## Your task
Each line below should be written out exactly, with none skipped.

## Source material
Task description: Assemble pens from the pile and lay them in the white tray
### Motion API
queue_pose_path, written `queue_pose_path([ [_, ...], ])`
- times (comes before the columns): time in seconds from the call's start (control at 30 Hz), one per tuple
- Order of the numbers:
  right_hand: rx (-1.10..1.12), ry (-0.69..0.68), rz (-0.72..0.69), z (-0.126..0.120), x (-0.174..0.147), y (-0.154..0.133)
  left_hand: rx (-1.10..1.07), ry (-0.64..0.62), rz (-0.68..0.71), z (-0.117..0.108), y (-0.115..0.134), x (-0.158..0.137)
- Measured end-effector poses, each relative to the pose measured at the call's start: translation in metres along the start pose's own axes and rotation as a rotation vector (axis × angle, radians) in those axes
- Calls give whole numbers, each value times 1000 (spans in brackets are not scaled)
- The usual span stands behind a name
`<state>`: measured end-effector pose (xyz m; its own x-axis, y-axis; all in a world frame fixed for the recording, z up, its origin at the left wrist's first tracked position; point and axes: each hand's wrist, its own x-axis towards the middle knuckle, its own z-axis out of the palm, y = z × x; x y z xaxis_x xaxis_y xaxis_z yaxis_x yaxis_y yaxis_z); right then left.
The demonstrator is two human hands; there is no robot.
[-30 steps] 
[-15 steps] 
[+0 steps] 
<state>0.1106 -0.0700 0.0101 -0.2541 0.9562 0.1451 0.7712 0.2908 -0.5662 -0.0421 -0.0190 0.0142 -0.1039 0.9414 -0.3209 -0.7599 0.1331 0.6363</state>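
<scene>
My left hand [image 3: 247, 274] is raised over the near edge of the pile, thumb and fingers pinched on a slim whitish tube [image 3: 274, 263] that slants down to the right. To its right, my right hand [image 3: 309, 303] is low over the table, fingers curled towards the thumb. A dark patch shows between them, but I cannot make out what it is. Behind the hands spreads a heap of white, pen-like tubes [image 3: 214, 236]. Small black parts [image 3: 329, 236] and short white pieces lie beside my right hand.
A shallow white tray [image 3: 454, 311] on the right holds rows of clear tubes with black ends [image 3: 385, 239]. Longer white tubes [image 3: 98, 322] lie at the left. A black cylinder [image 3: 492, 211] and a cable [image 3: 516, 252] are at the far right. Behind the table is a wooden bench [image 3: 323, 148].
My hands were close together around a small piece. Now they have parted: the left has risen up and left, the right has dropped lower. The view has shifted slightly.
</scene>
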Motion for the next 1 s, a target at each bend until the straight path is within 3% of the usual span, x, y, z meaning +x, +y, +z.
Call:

## Response box
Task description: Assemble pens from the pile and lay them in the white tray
### Motion API
queue_pose_path, written `queue_pose_path([ [_, ...], ])`
- times (comes before the columns): time in seconds from the call's start (control at 30 Hz), one per tuple
- Order of the numbers:
  right_hand: rx (-1.10..1.12), ry (-0.69..0.68), rz (-0.72..0.69), z (-0.126..0.120), x (-0.174..0.147), y (-0.154..0.133)
  left_hand: rx (-1.10..1.07), ry (-0.64..0.62), rz (-0.68..0.71), z (-0.117..0.108), y (-0.115..0.134), x (-0.158..0.137)
- Measured end-effector poses, each relative to the pose measured at the call's start: translation in metres along the start pose's own axes and rotation as a rotation vector (axis × angle, radians) in those axes
- Calls give whole numbers, each value times 1000 (spans in brackets are not scaled)
- The usual span stands behind a name
`<state>`: measured end-effector pose (xyz m; its own x-axis, y-axis; all in a world frame fixed for the recording, z up, its origin at the left wrist's first tracked position; point and axes: each hand's wrist, its own x-axis towards the middle knuckle, its own z-axis out of the palm, y = z × x; x y z xaxis_x xaxis_y xaxis_z yaxis_x yaxis_y yaxis_z); right then left.
The demonstrator is two human hands; there is no robot.
[-30 steps] 
[-15 steps] 
[+0 steps] 
<state>0.1106 -0.0700 0.0101 -0.2541 0.9562 0.1451 0.7712 0.2908 -0.5662 -0.0421 -0.0190 0.0142 -0.1039 0.9414 -0.3209 -0.7599 0.1331 0.6363</state>
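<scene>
My left hand [image 3: 247, 274] is raised over the near edge of the pile, thumb and fingers pinched on a slim whitish tube [image 3: 274, 263] that slants down to the right. To its right, my right hand [image 3: 309, 303] is low over the table, fingers curled towards the thumb. A dark patch shows between them, but I cannot make out what it is. Behind the hands spreads a heap of white, pen-like tubes [image 3: 214, 236]. Small black parts [image 3: 329, 236] and short white pieces lie beside my right hand.
A shallow white tray [image 3: 454, 311] on the right holds rows of clear tubes with black ends [image 3: 385, 239]. Longer white tubes [image 3: 98, 322] lie at the left. A black cylinder [image 3: 492, 211] and a cable [image 3: 516, 252] are at the far right. Behind the table is a wooden bench [image 3: 323, 148].
My hands were close together around a small piece. Now they have parted: the left has risen up and left, the right has dropped lower. The view has shifted slightly.
</scene>
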Motion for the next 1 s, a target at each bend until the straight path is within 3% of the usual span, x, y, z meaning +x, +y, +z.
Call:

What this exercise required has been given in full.